Quant à lui, le projet Keystone XL (830 000 barils quotidiens prévus de pétrole brut) est une conduite qui devait traverser une bonne partie du territoire américain jusqu’au Nebraska. Le projet a d’abord été bloqué en 2015 par une décision du gouvernement américain, qui a été renversée en 2017 suite à l’élection du nouveau gouvernement. La construction de l’oléoduc, propriété de TC Énergie, a commencé en mars 2020 avec un investissement en capital de 1,5 milliard de dollars fait par le gouvernement albertain. Elle s’est poursuivie malgré un jugement américain ayant annulé le permis permettant à l’oléoduc de traverser les cours d’eau. Le dernier acte s’est joué le 20 janvier 2021, lorsque le nouveau président américain Joe Biden a révoqué le permis du projet, réalisant ainsi une promesse électorale. Cette décision a fait partie des tout premiers décrets promulgués par le président à son premier jour en fonction, avec celui portant sur la réintégration des États-Unis dans l’Accord de Paris sur le climat. La compagnie TC Énergie a pris acte de la décision et annoncé en juin 2021 la fin du projet.

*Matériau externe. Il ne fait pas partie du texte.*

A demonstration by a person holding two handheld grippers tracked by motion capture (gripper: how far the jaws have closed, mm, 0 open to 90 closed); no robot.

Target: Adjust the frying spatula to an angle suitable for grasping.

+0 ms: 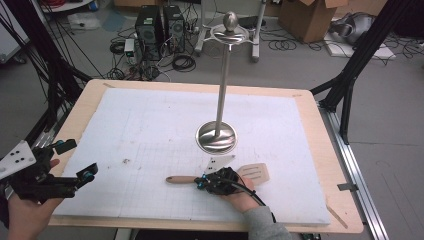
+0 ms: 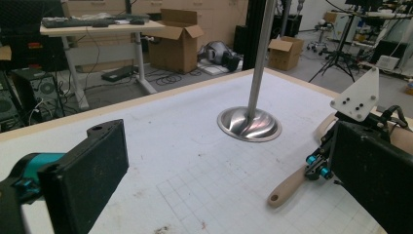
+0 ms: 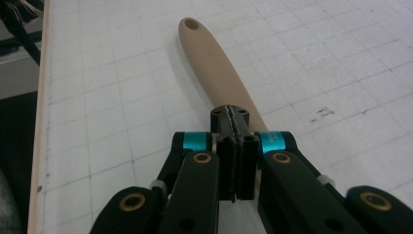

Tout aussi important, le projet de remplacement de la ligne 3 d’Enbrige est aussi en cours. Il doit commencer en 2020 et permettre le transport de 390 000 barils de pétrole quotidiens. Il a fait face à une virulente opposition au Minnesota, mais il a obtenu en février 2020 la dernière approbation manquante pour permettre à la construction d’être entamée.

Finalement, le projet Coastal GasLink est un gazoduc, propriété de TC Énergie, qui sera construit en Colombie-Britannique, partant de Dawson Creek jusqu’à Kitimat. Il passera à travers de nombreux territoires autochtones, dont celui des Wet’suwet’en qui ont refusé de consentir à sa construction pour des raisons environnementales. En 2019 et 2020, des membres de la nation ont établi un blocus, empêchant la construction du gazoduc. Des arrestations ont eu lieu pour libérer le lieu, ce qui a déclenché de nombreuses manifestations de solidarité partout au Canada, dont une organisée par la nation Mohawk de Tyendinaga en Ontario qui a forcé la fermeture d’un segment de la voie ferrée. Cette action a empêché le passage des trains dans l’est du Canada pendant plusieurs semaines. Une conférence a eu lieu entre les gouvernements de Colombie-Britannique, du Canada et de la nation Wet’suwet’en, mais les chefs traditionnels s’opposent encore au projet malgré la conclusion d’un accord provisionnel sur les droits des terres.

Le développement exponentiel du réseau d’oléoduc canadien comporte des coûts considérables qui ne peuvent être rentabilisés que par l’exploitation de cette infrastructure durant plusieurs décennies, ce qui va totalement à l’encontre des actions à prendre dans le présent contexte d’urgence climatique. Ces mesures empêchent d’assurer la transition énergétique nécessaire pour stabiliser le climat et d’éviter le pire de la catastrophe climatique à venir dans les prochaines années. C’est dans un souci d’assurer la prise de mesures publiques en cohérence avec la science climatique qu’ACO se mobilise avec vigueur sur cette question.